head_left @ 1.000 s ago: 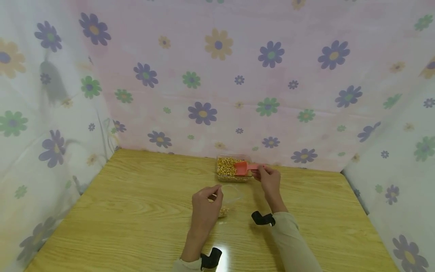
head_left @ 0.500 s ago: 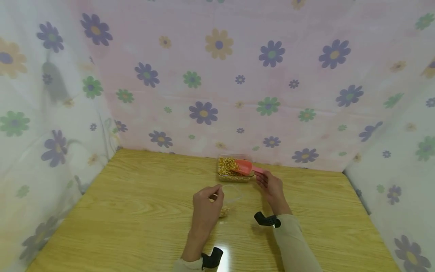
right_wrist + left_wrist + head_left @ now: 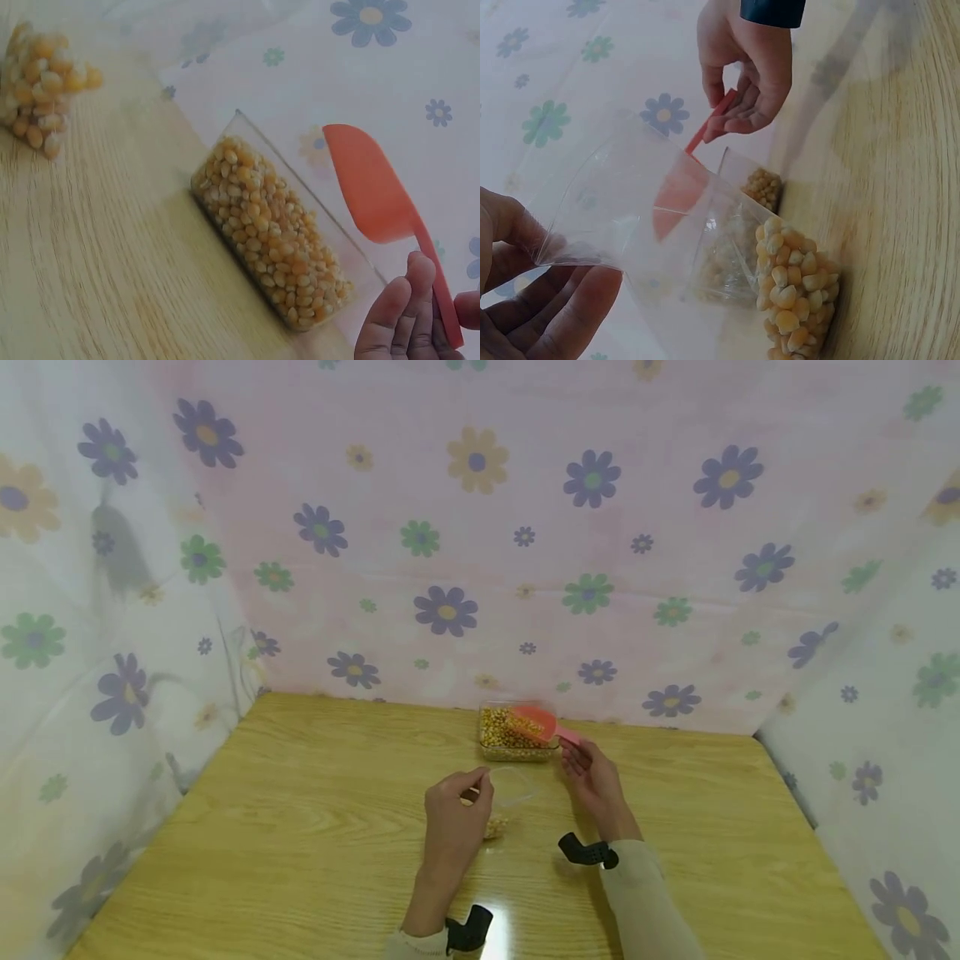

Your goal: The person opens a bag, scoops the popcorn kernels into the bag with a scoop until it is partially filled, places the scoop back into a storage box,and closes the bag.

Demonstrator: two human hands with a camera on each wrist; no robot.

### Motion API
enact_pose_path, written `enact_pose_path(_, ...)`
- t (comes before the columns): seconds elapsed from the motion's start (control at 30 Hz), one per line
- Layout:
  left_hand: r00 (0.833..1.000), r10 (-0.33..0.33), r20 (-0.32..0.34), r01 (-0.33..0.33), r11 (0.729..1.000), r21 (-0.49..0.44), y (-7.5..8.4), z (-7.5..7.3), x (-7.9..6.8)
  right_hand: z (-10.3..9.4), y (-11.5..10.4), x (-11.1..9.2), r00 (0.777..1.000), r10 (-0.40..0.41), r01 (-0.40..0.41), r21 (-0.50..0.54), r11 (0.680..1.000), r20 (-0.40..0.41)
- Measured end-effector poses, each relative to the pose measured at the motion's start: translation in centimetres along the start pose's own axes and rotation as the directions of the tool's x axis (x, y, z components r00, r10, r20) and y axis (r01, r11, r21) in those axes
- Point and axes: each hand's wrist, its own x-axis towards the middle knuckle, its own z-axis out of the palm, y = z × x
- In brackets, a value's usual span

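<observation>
My left hand [image 3: 454,814] pinches the rim of a clear plastic bag [image 3: 607,225] that stands on the table with corn kernels [image 3: 795,285] in its bottom. The bag's mouth is spread. With thumb and fingers, my right hand [image 3: 598,783] holds the handle of a red scoop [image 3: 543,725]. Its bowl carries kernels in the head view and hangs over a clear rectangular container [image 3: 262,232], which is full of corn kernels. From the right wrist camera the scoop is seen side-on, above and apart from the kernels. My left hand partly hides the bag in the head view.
The wood-grain table [image 3: 315,802] extends on both sides of my hands. Behind the container hangs a flower-print cloth [image 3: 495,568], close to the table's back edge. More of this cloth stands at left and right.
The scoop has risen out of the kernels and tilted level, now with kernels in its bowl. My right hand turned and dipped slightly. The left hand and bag stay put.
</observation>
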Motion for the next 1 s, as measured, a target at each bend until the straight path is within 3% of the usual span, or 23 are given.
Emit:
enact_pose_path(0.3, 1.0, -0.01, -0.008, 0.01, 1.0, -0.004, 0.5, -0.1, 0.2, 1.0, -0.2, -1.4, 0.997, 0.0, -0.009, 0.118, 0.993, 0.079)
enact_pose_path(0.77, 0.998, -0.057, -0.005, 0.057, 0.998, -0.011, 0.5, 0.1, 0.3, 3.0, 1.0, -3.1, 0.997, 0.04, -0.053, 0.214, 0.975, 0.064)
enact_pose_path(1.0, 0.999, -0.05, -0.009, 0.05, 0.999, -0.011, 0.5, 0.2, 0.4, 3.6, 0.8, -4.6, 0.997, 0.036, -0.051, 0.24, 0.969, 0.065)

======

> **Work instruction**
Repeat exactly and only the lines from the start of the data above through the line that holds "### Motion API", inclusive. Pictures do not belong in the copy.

> **Task response**
head_left @ 1.000 s ago: 
head_left @ 0.500 s ago: 
right_wrist + left_wrist + head_left @ now: 

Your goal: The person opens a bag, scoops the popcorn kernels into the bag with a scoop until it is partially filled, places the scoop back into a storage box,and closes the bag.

Demonstrator: two human hands with a camera on each wrist; no robot.

### Motion API

The answer given above is complete as it stands.